This is currently, a gedanken experiment, but may well form the basis of a whitepaper - or better still, an actual project.

I am trying to come up with a practical way of creating a "currency index/basket" (of sorts) between a set of countries who want to form some kind of (geo?)political alliance, but currently, have their own currencies.

The idea is that if a freely convertible currency exists (ignore who "controls" the currency - for the purposes of this thought experiment), then the countries in the "allowed set" can freely interchange between each others currencies - without having to go through the Dollar, EUR, Reminbi or other external currency first.

The thinking is very much along the lines of the Euro (although the constituent countries need not be restricted to the same geographic zone in my case).

So, here are the salient points:

  1. A set of independent sovereign states exist, and they would like to increase trading amongst themselves
  2. Currently intra-set trading involves triangulation involving one of the majors.
  3. Wish to create an index that is effectively a weighted index of the currencies within the aforementioned set
  4. The index should be pragmatic, and ideally take into account inputs that affect people on the ground (i.e. cost of a basket of household items, factory inputs, market price of any natural resource that forms a portion of GDP revenue for the country etc. - rather than things like M1,M2 and M3)
  5. The index should be something that can be calculated on a daily basis - so the value can be set at the beginning of the day (akin to London metals price fixing - or indeed the fixing of LIBOR rates at the beginning of the day)

My questions are this:

  1. What would be suitable inputs to capture (on a daily basis)?
  2. How can these inputs be weighted to create the currency index? (i.e. suitable methodology etc).
  • $\begingroup$ You build a currency index by picking weights, and then it is trivial to calculate the basket value. Anybody can create a basket, but the problem is getting people to use it. Unless you get “theory heavy”, you are not going to get any idea why anyone would use the currency. $\endgroup$ Feb 19, 2021 at 12:49
  • $\begingroup$ @BrianRomanchuk putting the "who would use it?" question aside for a moment - what would be suitable inputs (or proxies) for i). GDP components ii). inflationary pressures (anything else I've missed)? $\endgroup$ Feb 19, 2021 at 15:50
  • $\begingroup$ So long as the weighting is based on economic data, it would change exceedingly slowly when compared to intraday currency values. The usual suspects would either be GDP or magnitudes of imports/exports. However, you accomplish nothing with an index - you need a tradeable basket. The weighting has to reflect how the basket units can be invested in the underlying currencies. So things like depth of financial markets probably matters more. $\endgroup$ Feb 19, 2021 at 19:08

1 Answer 1


There is an economic literature on optimal currency areas. However, that is related to the adoption of a single currency.

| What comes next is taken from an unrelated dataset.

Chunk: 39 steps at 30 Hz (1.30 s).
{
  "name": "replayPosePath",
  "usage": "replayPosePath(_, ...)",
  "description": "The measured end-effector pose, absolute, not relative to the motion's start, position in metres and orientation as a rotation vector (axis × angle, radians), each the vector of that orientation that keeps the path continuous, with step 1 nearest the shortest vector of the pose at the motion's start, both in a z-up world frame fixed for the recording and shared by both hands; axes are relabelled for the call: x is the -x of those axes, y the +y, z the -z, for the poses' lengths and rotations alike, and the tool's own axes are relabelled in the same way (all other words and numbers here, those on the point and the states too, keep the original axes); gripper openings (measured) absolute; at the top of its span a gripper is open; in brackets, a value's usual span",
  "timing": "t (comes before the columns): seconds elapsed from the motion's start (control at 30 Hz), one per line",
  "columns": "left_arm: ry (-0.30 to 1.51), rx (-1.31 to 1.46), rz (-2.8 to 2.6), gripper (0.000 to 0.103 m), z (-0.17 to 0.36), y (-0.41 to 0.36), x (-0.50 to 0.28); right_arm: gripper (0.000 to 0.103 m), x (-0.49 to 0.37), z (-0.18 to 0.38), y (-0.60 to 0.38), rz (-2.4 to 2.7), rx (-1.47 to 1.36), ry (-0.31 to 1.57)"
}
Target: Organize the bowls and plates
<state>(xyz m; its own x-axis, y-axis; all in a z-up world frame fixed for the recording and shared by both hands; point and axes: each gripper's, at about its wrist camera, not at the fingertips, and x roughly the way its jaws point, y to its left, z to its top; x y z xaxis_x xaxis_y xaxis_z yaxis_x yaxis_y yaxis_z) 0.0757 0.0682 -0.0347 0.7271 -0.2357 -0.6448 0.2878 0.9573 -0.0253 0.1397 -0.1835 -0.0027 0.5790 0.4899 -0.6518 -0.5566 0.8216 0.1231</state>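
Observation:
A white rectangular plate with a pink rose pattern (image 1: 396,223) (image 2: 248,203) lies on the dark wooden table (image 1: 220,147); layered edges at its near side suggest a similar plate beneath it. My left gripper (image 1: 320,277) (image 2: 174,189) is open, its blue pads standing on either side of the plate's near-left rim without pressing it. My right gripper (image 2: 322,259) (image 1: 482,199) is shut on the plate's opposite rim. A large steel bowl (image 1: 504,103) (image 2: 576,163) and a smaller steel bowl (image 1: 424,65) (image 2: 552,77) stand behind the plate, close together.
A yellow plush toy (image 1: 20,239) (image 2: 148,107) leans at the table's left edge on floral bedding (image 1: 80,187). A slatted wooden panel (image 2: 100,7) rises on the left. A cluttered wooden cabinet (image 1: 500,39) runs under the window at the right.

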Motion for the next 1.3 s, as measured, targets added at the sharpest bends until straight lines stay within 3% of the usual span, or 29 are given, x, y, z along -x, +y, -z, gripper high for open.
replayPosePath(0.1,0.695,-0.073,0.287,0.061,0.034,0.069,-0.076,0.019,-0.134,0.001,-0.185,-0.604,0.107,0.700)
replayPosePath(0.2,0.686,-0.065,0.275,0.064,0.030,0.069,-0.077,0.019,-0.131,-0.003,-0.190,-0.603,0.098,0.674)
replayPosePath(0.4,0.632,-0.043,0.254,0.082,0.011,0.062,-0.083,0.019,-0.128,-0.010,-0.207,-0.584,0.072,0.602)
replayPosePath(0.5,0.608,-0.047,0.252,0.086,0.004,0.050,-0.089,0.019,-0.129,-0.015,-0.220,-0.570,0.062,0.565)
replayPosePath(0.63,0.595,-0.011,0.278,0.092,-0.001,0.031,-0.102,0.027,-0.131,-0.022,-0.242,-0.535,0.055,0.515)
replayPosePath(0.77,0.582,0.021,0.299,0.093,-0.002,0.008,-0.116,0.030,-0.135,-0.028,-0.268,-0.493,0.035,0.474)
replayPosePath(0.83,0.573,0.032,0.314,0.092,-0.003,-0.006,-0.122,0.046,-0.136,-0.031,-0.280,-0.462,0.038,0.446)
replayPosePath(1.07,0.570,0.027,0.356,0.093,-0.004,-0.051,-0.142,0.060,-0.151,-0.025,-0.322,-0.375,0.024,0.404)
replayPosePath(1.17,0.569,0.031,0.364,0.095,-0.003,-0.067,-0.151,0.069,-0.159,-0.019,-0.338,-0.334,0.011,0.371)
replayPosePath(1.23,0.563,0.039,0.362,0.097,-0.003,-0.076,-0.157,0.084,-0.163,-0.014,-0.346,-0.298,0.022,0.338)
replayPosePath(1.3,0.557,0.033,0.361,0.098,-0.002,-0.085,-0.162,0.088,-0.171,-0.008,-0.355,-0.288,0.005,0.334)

As described in the question, a basket is just a new asset that is a weighted allocation to underlying currencies.

Once the weightings are fixed, the fair value of the basket is the weighted value of the component currencies, which can be updated in real time.

The only way that this basket changes anything in the real economy is that entities are willing to hold it and trade it.

The issue is straightforward: people and firms want their local currencies, not the basket. What they want is to translate the foreign currency to theirs.

Banks can offer quotes for any currency pair. It is only in the worst case that the quotes would have a bid/ask that is as wide as doing a pair of transactions versus a major currency (often USD, EUR). The only way a basket can improve matters is to have a tighter bid/offer versus the national currencies than they have versus the major currencies. How plausible is that outcome?

The weighting could be done in any number of ways, but the basket has to meet the constraint that people want to own it. The weighting has to reflect the ability to buy short-term financial assets in the underlying currencies. Realistically, that determination has to be done by the entities managing the basket.